I'm planning to setup Zeroshell as a router gateway for a school network on Virtualbox.
The host machine will run Ubuntu server edition. Then I will install Zeroshell as a guest Os with 4 configured lan adapters each of which are mapped to the physical ethernet cards on the machine.
The physical machine is connected to 3 WANs each of which are connected to the Internet. For each WAN, i will configure each virtual adapter as either bridge or nat depending on where they are connected. Bridged mode for the 2 wans which are connected to a modem/router with PPPOE and NAT for the last wan which is a leased line runnning on a /29 network.

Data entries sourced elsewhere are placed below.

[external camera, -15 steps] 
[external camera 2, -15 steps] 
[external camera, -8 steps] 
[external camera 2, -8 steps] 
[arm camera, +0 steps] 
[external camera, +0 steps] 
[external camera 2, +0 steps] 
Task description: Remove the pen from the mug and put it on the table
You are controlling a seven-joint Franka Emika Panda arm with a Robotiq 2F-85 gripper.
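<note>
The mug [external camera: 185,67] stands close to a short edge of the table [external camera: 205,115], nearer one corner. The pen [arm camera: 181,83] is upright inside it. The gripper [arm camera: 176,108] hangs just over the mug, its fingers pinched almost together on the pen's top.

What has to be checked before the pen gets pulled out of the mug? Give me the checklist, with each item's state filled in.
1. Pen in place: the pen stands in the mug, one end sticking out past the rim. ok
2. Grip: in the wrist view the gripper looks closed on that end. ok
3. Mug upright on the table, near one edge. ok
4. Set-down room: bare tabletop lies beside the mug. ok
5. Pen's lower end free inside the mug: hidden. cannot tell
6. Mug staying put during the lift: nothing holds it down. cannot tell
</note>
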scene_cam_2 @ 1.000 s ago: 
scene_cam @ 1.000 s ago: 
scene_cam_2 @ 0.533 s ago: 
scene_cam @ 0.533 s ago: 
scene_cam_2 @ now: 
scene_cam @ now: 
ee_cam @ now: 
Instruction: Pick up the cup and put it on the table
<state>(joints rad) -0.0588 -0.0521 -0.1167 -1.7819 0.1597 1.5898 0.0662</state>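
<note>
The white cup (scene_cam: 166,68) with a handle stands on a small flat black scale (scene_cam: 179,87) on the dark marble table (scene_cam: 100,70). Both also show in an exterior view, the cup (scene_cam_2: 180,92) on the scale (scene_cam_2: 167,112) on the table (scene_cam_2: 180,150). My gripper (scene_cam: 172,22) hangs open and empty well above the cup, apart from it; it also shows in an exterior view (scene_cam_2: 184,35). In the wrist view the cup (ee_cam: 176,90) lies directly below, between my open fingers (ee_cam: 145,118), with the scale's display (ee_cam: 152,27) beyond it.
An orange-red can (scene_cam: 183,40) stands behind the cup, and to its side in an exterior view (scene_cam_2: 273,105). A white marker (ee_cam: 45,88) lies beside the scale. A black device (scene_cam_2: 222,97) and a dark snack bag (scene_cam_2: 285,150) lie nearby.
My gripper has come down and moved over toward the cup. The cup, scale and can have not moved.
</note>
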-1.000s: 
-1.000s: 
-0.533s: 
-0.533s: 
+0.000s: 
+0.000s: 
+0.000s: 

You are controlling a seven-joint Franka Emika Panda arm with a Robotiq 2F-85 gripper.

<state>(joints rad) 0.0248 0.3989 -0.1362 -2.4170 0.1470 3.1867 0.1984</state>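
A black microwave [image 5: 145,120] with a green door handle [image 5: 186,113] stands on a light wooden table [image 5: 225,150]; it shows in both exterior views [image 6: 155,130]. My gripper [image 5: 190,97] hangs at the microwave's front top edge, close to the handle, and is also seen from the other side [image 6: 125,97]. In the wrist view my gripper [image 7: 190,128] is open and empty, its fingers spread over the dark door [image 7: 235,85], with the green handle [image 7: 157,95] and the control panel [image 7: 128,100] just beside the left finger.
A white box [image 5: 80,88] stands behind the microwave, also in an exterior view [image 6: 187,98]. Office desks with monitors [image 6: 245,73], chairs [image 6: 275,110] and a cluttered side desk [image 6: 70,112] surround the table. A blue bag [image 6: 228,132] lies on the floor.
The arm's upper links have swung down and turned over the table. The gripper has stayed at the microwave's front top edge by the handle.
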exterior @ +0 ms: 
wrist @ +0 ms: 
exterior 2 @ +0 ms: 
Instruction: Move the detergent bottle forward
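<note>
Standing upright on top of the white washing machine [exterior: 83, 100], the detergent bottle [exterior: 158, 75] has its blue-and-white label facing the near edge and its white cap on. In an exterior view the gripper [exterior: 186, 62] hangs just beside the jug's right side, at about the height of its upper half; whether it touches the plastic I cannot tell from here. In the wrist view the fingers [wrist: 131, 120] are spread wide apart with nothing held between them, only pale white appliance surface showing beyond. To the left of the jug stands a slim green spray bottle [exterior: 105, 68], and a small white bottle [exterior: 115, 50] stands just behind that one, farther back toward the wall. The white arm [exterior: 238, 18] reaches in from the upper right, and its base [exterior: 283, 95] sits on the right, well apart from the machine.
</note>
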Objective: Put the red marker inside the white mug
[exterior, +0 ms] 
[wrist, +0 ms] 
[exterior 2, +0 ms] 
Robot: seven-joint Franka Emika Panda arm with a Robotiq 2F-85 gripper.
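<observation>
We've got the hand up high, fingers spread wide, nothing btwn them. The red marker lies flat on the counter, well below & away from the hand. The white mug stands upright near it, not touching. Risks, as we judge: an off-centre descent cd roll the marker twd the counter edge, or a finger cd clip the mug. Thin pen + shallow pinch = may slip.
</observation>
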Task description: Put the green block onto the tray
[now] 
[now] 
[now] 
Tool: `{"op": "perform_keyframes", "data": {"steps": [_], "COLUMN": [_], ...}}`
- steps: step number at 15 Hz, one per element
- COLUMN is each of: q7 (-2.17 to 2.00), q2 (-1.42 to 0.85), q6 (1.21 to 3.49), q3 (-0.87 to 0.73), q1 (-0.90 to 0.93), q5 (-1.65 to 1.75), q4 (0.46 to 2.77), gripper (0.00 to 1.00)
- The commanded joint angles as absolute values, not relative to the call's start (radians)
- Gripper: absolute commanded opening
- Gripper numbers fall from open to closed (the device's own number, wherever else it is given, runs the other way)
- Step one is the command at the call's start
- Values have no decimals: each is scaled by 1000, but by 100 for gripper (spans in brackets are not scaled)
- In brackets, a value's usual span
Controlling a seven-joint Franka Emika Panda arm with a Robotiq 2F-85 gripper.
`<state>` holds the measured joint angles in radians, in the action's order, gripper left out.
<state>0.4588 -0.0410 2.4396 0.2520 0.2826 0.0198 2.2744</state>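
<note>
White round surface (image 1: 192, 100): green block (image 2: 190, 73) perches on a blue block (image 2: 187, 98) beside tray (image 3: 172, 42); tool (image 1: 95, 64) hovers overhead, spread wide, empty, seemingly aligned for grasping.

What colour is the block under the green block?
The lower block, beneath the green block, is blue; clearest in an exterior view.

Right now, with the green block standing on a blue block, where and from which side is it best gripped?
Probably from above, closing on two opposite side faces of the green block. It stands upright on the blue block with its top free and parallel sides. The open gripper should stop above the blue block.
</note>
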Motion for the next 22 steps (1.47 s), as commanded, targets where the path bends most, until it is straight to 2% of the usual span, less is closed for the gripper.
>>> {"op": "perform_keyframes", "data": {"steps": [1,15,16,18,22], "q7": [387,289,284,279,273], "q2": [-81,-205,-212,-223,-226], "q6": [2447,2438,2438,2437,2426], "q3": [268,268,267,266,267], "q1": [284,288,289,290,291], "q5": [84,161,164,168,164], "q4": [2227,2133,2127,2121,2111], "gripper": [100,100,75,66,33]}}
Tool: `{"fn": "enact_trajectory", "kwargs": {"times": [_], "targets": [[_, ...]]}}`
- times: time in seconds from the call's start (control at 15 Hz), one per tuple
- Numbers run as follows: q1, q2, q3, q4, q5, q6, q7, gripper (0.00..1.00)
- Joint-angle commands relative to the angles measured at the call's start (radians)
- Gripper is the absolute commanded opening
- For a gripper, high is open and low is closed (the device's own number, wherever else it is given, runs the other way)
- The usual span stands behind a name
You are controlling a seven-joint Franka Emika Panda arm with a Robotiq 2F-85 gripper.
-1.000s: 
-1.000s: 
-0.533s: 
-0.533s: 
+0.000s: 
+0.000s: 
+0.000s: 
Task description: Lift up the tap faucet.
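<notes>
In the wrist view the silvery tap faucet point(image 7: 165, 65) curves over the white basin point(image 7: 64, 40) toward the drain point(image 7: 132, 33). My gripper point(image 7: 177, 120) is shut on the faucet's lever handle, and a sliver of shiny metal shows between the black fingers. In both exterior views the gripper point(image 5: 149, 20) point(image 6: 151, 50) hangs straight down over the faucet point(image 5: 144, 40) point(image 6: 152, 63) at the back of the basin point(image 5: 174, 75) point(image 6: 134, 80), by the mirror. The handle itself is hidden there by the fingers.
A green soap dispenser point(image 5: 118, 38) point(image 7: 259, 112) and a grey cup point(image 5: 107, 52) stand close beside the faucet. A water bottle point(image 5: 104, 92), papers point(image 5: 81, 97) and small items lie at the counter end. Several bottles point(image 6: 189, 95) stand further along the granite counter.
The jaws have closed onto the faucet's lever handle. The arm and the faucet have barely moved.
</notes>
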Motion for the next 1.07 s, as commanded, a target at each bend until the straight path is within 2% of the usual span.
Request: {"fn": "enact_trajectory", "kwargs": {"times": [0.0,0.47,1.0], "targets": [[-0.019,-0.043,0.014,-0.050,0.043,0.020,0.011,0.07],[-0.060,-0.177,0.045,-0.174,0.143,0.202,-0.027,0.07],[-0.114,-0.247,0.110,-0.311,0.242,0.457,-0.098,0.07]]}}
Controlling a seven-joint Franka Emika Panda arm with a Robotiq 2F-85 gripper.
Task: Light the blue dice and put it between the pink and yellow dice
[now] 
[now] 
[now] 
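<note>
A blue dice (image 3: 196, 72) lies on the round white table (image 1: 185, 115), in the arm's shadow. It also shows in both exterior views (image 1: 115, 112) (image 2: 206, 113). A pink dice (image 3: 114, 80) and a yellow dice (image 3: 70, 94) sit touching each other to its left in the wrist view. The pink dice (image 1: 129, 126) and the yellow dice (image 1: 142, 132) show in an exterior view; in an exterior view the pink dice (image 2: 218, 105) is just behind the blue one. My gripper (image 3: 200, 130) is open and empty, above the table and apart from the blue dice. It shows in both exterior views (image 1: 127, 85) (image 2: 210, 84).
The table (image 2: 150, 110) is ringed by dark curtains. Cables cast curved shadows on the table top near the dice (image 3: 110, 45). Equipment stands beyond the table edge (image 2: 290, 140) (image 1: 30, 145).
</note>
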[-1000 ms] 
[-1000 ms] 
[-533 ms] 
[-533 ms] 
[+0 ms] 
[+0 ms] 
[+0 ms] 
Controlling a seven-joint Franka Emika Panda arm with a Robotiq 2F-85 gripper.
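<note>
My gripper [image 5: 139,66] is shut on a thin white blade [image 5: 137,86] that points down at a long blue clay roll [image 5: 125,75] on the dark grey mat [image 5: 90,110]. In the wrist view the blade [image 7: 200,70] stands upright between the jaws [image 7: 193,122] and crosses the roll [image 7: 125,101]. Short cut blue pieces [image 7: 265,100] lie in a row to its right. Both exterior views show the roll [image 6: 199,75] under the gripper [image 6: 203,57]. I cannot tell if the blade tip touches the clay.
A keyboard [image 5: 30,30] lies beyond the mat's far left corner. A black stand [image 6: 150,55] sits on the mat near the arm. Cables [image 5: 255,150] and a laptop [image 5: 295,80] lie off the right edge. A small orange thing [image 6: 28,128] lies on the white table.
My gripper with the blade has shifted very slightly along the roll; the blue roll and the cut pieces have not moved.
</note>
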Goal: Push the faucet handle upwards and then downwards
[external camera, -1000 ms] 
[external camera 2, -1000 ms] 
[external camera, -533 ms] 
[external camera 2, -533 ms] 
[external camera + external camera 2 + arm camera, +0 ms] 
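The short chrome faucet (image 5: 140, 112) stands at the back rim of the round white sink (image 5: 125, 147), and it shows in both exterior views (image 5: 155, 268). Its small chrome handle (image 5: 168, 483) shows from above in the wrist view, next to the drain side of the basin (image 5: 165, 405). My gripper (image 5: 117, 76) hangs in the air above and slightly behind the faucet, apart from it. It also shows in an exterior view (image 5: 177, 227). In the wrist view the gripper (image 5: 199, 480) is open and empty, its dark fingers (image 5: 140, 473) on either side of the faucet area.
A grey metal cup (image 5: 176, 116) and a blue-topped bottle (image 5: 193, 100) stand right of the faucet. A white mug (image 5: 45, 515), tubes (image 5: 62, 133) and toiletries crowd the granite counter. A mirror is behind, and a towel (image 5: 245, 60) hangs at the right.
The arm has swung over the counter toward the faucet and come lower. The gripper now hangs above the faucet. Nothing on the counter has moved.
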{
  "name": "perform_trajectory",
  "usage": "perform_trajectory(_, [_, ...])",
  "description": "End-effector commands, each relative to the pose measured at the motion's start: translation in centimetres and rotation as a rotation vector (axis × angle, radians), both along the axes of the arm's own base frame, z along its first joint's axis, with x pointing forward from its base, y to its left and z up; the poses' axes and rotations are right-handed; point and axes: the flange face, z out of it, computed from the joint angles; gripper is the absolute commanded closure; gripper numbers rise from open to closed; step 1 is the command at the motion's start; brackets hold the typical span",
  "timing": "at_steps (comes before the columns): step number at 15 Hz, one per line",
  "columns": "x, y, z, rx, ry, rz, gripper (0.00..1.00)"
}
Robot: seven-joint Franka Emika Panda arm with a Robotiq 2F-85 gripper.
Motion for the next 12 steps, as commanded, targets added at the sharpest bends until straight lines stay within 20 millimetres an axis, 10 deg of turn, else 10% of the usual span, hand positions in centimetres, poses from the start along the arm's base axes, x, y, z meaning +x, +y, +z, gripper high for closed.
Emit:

The 4th ethernet adapter is connected to the Internal Lan of the school. This will be configured as bridged mode. This will be used by the Zeroshell guest OS as the default gateway for its DHCP configuration. Note that DHCP server of the LAN is running on Zeroshell that is on a virtual machine.
My question is, will this setup work and will it scale? What kind of problems I might encounter in the future? What is the minimum hardware requirements that I must use to get a decent performance out of this setup?
I pity you and your predicament of having to build this kludge :)
There are no reasons why any of this wouldn't work. It will probably even scale quite well if you give the VM enough resources. I would still advocate against the use of Virtualbox in favor of KVM, as I haven't had many decent results with virtualbox and have had quite a bit of good results with kvm, both with and without virt-manager.
I would also still try to get rid of the virtualization layer by compiling drivers from source, but that's not everybody's cup of tea.